A.D. : Si la retransmission est en direct, je suis d'abord entraîneur auprès de mon athlète en bord de piste et dans le Kiss and Cry, donc ce n'est quasiment jamais moi qui commente. Si je devais commenter leurs programmes, je serais capable d'être trop sévère. Cependant mon rôle de consultante étant purement technique, c'est la performance, et non son auteur,  qui fait mon commentaire.  La seule exception est lors des galas. Et j'évite de trop en dire. 

 

 

S.I.G. : Si demain matin on te propose d'entraîner un des meilleurs patineurs mondiaux ou une des meilleures patineuses mondiales, qui choisis-tu ? 

 

A.D. : (elle hésite) Hm... Pour moi, Nathan Chen est exceptionnel. Je le trouve très créatif. 

 

 

S.I.G. : Et chez les dames ? 

 

A.D. : (Grand silence... puis elle éclate de rire) Le patinage féminin est si particulier aujourd'hui.
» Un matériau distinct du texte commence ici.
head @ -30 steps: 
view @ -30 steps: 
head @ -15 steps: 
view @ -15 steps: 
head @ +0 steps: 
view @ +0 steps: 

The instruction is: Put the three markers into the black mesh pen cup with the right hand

Quand je vois toutes ces très jeunes filles... De vrais prodiges. Mais qu'adviendra t'il d'elles après ? Elles ont des carrières si courtes. Plus j'avance dans ma propre carrière, plus je suis humble. Je me dis que c'est absolument  extraordinaire de faire exécuter des quadruples sauts à des gamines de treize ou quatorze ans. Mais je me pose des questions. Combien d'heures de travail cela représente t'il ? Leur technique est sublime, mais quelle genre de vie ont-elles ? Cela m'interpelle... De tels schémas seraient difficiles à appliquer en France.  Nous n'avons pas la même logique d'entraînement, ni les mêmes facilités d'organisation de la carrière de très très jeunes filles. Je serais plus intéressée par une Japonaise, comme Rika Kihira. Je trouve qu'elle est une patineuse magnifique, son patinage est plus mûr, plus féminin. Ou l'élève d'Alexeï Mishin, Elizaveta Tuktamysheva. Il y a une dimension différente dans ce qu'elles font, une vraie recherche chorégraphique. Franchement, les petites Russes, je ne sais pas par quel bout je les prendrais (rires). 

 

 

S.I.G. : Dans ton métier, être une femme t'a t-il déjà posé problème ?

 

A.D. : Non, parce qu'on m'a toujours dit que j'avais un caractère de mec. Mais c'est quoi un caractère de mec ?! (rires)

 

 

S.I.G. : A contrario, penses-tu qu'un homme puisse rencontrer des obstacles de type sexisme dans le patinage ? Ce n'est pas à proprement parler un monde de femmes, mais elles y ont une grande place, dans le coaching, la chorégraphie, chez les juges...

 

A.D. : En fait, il faudrait demander à un homme. Peut-être que nous les martyrisons sans nous en rendre compte ! (rires) Non, je plaisante.  La question est intéressante. On ne se la pose quasiment jamais, pourtant le sexisme peut fonctionner dans les deux sens.